PROBLEM DETAILS:
Set out the listing word for word. End with the line that contains "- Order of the".

AVAILABLE DATA:
[Start of section]

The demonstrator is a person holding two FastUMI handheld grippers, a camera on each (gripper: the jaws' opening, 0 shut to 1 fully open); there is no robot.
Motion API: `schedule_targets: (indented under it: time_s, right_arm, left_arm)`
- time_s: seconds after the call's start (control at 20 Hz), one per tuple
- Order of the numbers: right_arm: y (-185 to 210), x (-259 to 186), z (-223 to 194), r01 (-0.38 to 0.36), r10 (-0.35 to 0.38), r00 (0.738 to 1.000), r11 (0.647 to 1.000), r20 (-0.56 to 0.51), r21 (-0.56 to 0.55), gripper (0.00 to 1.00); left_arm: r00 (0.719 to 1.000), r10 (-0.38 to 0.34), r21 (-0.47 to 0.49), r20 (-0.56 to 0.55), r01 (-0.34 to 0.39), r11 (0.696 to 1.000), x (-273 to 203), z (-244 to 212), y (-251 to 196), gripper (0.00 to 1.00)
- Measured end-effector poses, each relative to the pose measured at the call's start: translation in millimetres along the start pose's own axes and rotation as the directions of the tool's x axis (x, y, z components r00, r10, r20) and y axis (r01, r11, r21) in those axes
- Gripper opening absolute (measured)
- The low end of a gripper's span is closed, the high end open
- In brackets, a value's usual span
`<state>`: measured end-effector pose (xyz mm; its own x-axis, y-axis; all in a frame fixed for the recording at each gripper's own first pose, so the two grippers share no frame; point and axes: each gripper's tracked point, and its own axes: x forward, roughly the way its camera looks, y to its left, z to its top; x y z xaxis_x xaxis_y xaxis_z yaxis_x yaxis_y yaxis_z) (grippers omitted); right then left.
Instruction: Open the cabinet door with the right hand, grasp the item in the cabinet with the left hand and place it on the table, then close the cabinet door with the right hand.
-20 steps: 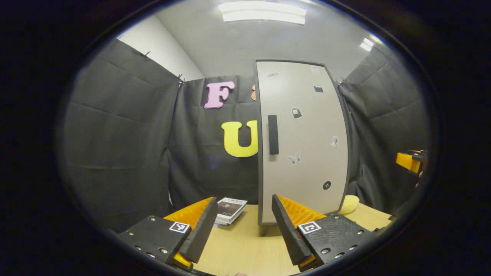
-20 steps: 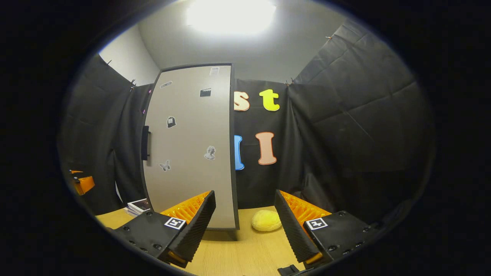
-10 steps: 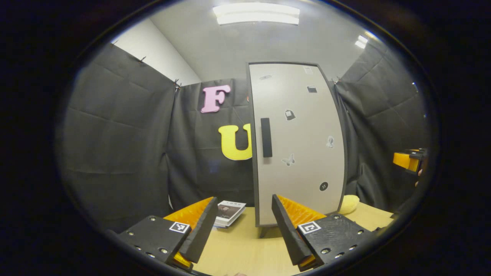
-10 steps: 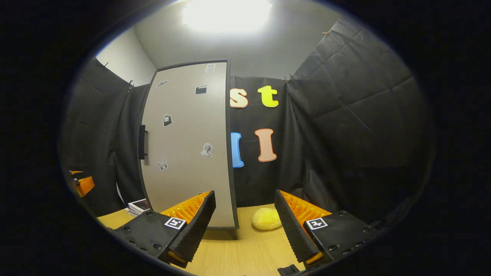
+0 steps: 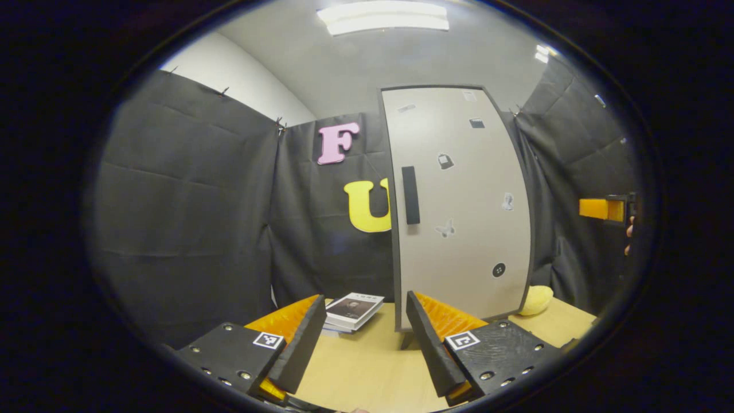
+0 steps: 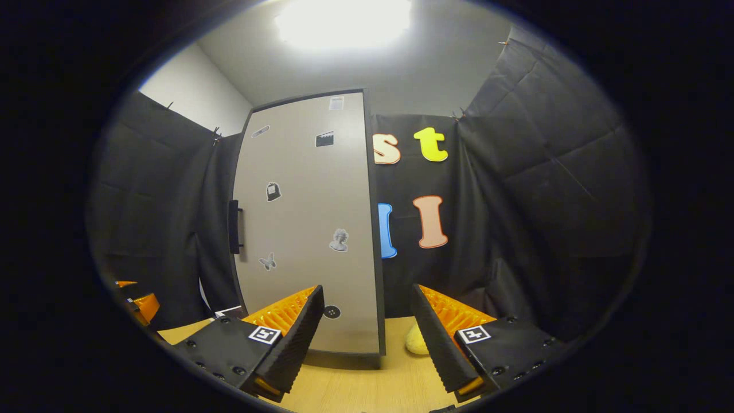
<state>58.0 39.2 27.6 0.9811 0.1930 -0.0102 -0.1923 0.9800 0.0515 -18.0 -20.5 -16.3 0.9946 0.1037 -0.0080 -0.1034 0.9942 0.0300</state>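
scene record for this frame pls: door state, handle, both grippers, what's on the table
cabinet door: tall grey cabinet door, shut, small stickers on it
handle: black vertical bar handle near the door's left edge
left gripper: left gripper open, empty, above the table
right gripper: right gripper open, empty, facing the door, not at the handle
table: light wooden table
on table: stack of books left of the cabinet; yellow plush lump to its right

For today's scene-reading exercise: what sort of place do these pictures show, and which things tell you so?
Probably a staged recording booth, not a home: black cloth walls close it in, a lone cabinet with its door shut stands on a wooden table, and strip lights hang overhead.
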Motion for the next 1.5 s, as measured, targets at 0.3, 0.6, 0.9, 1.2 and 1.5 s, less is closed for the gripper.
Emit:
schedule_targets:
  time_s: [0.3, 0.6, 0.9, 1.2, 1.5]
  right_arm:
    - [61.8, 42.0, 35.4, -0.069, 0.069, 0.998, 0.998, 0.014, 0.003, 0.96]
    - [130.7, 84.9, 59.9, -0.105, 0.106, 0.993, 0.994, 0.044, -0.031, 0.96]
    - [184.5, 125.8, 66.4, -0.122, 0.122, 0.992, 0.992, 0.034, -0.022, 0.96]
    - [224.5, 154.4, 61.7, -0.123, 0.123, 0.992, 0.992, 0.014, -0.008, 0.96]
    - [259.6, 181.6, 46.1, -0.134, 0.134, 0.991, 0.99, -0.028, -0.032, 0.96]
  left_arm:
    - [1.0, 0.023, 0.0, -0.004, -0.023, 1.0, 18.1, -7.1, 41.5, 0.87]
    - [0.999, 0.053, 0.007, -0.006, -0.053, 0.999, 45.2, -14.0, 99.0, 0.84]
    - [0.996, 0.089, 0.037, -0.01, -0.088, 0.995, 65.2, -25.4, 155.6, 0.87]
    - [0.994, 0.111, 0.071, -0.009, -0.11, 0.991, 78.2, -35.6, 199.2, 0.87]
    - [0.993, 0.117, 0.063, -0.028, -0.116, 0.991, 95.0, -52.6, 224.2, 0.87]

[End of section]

TASK SOLUTION:
The demonstrator is a person holding two FastUMI handheld grippers, a camera on each (gripper: the jaws' opening, 0 shut to 1 fully open); there is no robot.
Motion API: `schedule_targets: (indented under it: time_s, right_arm, left_arm)`
- time_s: seconds after the call's start (control at 20 Hz), one per tuple
- Order of the numbers: right_arm: y (-185 to 210), x (-259 to 186), z (-223 to 194), r01 (-0.38 to 0.36), r10 (-0.35 to 0.38), r00 (0.738 to 1.000), r11 (0.647 to 1.000), r20 (-0.56 to 0.51), r21 (-0.56 to 0.55), gripper (0.00 to 1.00); left_arm: r00 (0.719 to 1.000), r10 (-0.38 to 0.34), r21 (-0.47 to 0.49), r20 (-0.56 to 0.55), r01 (-0.34 to 0.39), r11 (0.696 to 1.000), x (-273 to 203), z (-244 to 212), y (-251 to 196), gripper (0.00 to 1.00)

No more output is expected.